[AI Revolution]⑭ Creating All Sounds in the World with AI... GaudioLab

Gaudiolab Develops Generative Sound AI Technology
AI Automatically Creates Desired Sounds from Video, Image, and Text Inputs

What should you do if you need the sharp cry of a cat while creating content? First, you need to find a cat. Then, turn on the microphone and wait for the cat to cry sharply. This is the conventional method we might think of. However, in the era of artificial intelligence (AI), you don’t have to go through such cumbersome steps. Simply input "sharp cry of a cat," and the AI model will produce this sound. If you don’t like it, you can keep generating different cat sounds. Although the sound is AI-generated, it is identical to real sounds. The company that developed this technology is GaudioLab. The sounds created by AI can be used not only in virtual worlds including games but also in movies, dramas, and anywhere sound is needed. AI has opened a future where anyone can easily create and experience the sounds they want.
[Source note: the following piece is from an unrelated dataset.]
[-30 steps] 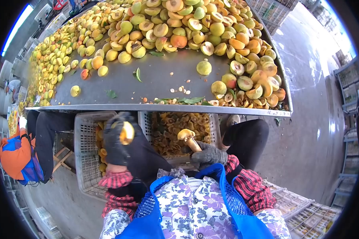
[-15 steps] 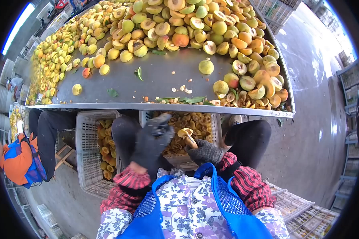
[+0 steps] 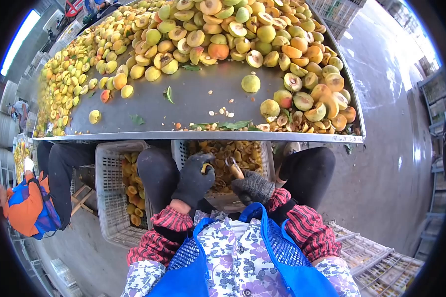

On the 10th, GaudioLab announced plans to enhance its AI technology to automatically generate appropriate sound effects and sounds simply by inputting videos or images. GaudioLab calls this generative sound AI the "SSG Project," an abbreviation for "Sound Studio Gaudio." The foundation is GaudioLab’s world-class AI source separation technology. This technology extracts individual sound sources from audio signals containing multiple mixed sounds, separating the sounds of the world to create training data. Through refined data, the AI model can generate higher quality sounds. Many people experienced GaudioLab’s AI source separation technology through the program "Hidden Singer 7," which aired last November. In the episode featuring the late Kim Hyun-sik, the AI clearly separated only his voice from a file where 1980s backing music and vocals were recorded together.

GaudioLab, founded in 2015, is an audio technology startup that has led the market with its unique technological capabilities. Its core technology was spatial audio technology through headphones. Oh Hyun-oh, CEO of GaudioLab, said, "Even when listening to music through headphones, you can experience immersive and three-dimensional sound as if you were in an actual concert hall." AI is the trump card GaudioLab has prepared for global market entry, building on this technology as its growth foundation. The technology to automatically generate sounds from text began research as early as 2021, before ChatGPT shook the market. Currently, AI generates sounds indistinguishable from reality across more than 100 categories. According to GaudioLab, not only YouTubers and creators but also anyone can quickly create content by adding sounds that seem to exist in reality, like in movies. It can also enhance immersion on metaverse platforms such as Roblox and Zepeto.

While most of the current audio AI market focuses on human voices, GaudioLab targets all the sounds in the world by raising the technical difficulty to the highest level. This is why it acquired WaveLab, a leading domestic film sound studio, last year. WaveLab has secured clean and natural high-quality sound data that is difficult to obtain in the market, having worked on major productions such as Casino, International Market, and Oldboy for over 20 years. GaudioLab separated this data into sound sources and refined it so AI could learn well. This was possible not only because of AI technology but also due to the presence of over 40 audio experts worldwide, including nine rare acoustic engineering PhDs.

CEO Oh Hyun-oh

CEO Oh said, "Our ears are more sensitive than our eyes. Even if strange images are mixed into a video, the eyes may not notice, but the ears easily recognize even a single bit of error as noise." This means that AI generating sound is inevitably more difficult than text or images. He added, "I believe that only GaudioLab, filled with acoustic engineering PhDs skilled in handling AI, can accomplish this, and when we succeed, the future created by AI will finally be complete."